• Home
  • Blog
  • CBD
    • Facebook
    • Instagram
    • Pinterest
    • Twitter

Balancing Today

Learning To Balance It All

  • Ashley’s Life
  • Around DC
  • Motherhood
  • Self Care
  • Work-Life Balance
  • Fitness and Workouts
  • Weight Loss

in Weight Loss

Flashback: Scaleless Summer 2011

In the summer of 2011 I tried out a Scaleless Summer, where I put away the scale and focused on what I was putting in my mouth instead of focusing on the number on the scale. I started out the summer weighing 217 pounds. About a month later I went to the doctors and weighed in at 213, totally forgetting that I wasn’t suppose to look, but was really excited about my weight loss. My plan to fill half of my plate with veggies before adding protein and carbs was working well and creating weekly meal plans on Sundays left me feeling great. My workouts were all over the place, but I knew I was making some good decisions in regards to what I was putting in my mouth.

July was a really stressful month for me as I tackled 2 graduate classes, interviewed for a new job, rocked the house on my current job (at the time), accepted a new job, and went on a vacation with Neal to Florida.
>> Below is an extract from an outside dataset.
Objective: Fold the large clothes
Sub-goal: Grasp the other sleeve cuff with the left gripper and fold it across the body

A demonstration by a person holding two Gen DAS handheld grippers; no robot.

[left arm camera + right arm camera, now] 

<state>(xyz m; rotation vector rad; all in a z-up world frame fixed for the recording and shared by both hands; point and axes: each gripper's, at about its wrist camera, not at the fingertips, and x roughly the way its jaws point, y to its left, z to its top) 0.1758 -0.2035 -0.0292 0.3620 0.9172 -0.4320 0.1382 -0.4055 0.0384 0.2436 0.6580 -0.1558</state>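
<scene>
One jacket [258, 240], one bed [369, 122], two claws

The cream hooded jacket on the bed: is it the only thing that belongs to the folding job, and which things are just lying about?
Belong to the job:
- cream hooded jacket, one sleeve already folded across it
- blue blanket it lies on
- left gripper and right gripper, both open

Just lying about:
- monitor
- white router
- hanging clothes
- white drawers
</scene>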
Still, by the end of July I was feeling great and knew I had lost/maintain my weight.

August was another story though. I love the summer, but with the heat comes lots of eating out (baseball games, happy hours, dinners with friends, etc.). Although I love the summer, it can be a challenge to know how many calories I’m consuming each day. In addition, I really struggled with overeating August through September. It could have been stress or it could have just been my inability to say no to the foods I love. Either way I have consumed way too many calories in one setting on a number of occasions.

At the end of the summer I weighed in at 226.6 pounds. I was honestly shocked to see my weight that high. I didn’t feel like I’ve gained almost 10 pounds over the summer nor did I think I look like I’ve gained 10 pounds. It could be muscle mass, as I do put on muscle rather easily and have boosted my workouts up. Either way, 226 at the end of a scaleless summer was not where I wanted to be.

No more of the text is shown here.